TRY IT
Once you have read the data below, print all of it exactly.

RECORD EXTRACTS
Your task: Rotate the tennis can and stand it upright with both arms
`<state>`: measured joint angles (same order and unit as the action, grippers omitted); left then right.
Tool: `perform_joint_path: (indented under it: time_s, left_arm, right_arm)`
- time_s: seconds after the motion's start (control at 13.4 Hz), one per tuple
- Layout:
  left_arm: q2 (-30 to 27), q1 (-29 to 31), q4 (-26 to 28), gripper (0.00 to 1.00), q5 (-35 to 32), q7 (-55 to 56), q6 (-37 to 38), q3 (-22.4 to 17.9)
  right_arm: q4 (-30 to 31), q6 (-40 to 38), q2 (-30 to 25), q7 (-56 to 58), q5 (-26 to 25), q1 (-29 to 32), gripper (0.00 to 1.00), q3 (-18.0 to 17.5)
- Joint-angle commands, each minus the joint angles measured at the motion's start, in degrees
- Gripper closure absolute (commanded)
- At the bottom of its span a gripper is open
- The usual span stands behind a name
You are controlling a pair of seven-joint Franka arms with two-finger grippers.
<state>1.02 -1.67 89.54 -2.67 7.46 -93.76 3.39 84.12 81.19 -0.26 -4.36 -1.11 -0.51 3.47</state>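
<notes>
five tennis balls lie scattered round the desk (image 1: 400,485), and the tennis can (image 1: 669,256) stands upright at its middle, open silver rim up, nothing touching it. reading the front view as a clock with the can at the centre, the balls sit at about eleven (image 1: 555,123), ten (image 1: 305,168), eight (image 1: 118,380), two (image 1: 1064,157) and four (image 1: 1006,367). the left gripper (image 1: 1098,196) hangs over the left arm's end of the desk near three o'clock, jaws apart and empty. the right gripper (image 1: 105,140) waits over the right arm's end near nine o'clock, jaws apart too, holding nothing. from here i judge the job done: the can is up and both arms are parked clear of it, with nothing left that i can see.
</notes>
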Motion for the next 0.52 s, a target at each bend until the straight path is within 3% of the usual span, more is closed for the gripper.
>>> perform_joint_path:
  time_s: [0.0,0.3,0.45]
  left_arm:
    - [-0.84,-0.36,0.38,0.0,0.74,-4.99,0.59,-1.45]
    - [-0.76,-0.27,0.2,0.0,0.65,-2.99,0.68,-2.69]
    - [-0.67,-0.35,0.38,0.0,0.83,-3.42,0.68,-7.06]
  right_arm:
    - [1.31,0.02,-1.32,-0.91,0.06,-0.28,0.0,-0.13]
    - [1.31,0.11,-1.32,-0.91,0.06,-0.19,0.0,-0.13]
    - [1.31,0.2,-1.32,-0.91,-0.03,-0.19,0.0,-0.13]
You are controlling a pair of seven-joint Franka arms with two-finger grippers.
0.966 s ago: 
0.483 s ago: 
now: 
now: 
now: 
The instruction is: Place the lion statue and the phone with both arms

RESULT FOR THIS EXERCISE
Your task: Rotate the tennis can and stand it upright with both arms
`<state>`: measured joint angles (same order and unit as the action, grippers omitted); left then right.
Tool: `perform_joint_path: (indented under it: time_s, left_arm, right_arm)`
- time_s: seconds after the motion's start (control at 13.4 Hz), one per tuple
- Layout:
  left_arm: q2 (-30 to 27), q1 (-29 to 31), q4 (-26 to 28), gripper (0.00 to 1.00), q5 (-35 to 32), q7 (-55 to 56), q6 (-37 to 38), q3 (-22.4 to 17.9)
  right_arm: q4 (-30 to 31), q6 (-40 to 38), q2 (-30 to 25), q7 (-56 to 58), q5 (-26 to 25), q1 (-29 to 32), gripper (0.00 to 1.00), q3 (-18.0 to 17.5)
- Joint-angle commands, each minus the joint angles measured at the motion's start, in degrees
- Gripper closure absolute (commanded)
- At the bottom of its span a gripper is open
- The usual span stands behind a name
You are controlling a pair of seven-joint Franka arms with two-finger grippers.
<state>1.02 -1.67 89.54 -2.67 7.46 -93.76 3.39 84.12 81.19 -0.26 -4.36 -1.11 -0.51 3.47</state>
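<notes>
five tennis balls lie scattered round the desk (image 1: 400,485), and the tennis can (image 1: 669,256) stands upright at its middle, open silver rim up, nothing touching it. reading the front view as a clock with the can at the centre, the balls sit at about eleven (image 1: 555,123), ten (image 1: 305,168), eight (image 1: 118,380), two (image 1: 1064,157) and four (image 1: 1006,367). the left gripper (image 1: 1098,196) hangs over the left arm's end of the desk near three o'clock, jaws apart and empty. the right gripper (image 1: 105,140) waits over the right arm's end near nine o'clock, jaws apart too, holding nothing. from here i judge the job done: the can is up and both arms are parked clear of it, with nothing left that i can see.
</notes>
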Motion for the next 0.52 s, a target at each bend until the straight path is within 3% of the usual span, more is closed for the gripper.
>>> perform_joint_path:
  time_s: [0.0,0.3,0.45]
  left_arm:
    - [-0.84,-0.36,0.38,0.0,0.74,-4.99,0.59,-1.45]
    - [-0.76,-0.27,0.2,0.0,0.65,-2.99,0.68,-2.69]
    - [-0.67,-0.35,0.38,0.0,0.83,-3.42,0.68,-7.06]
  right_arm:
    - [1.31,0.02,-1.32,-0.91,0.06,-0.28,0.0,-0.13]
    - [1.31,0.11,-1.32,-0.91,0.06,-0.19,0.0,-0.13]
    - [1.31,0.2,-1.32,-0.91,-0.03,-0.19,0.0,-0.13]
You are controlling a pair of seven-joint Franka arms with two-finger grippers.
0.966 s ago: 
0.483 s ago: 
now: 
now: 
now: 
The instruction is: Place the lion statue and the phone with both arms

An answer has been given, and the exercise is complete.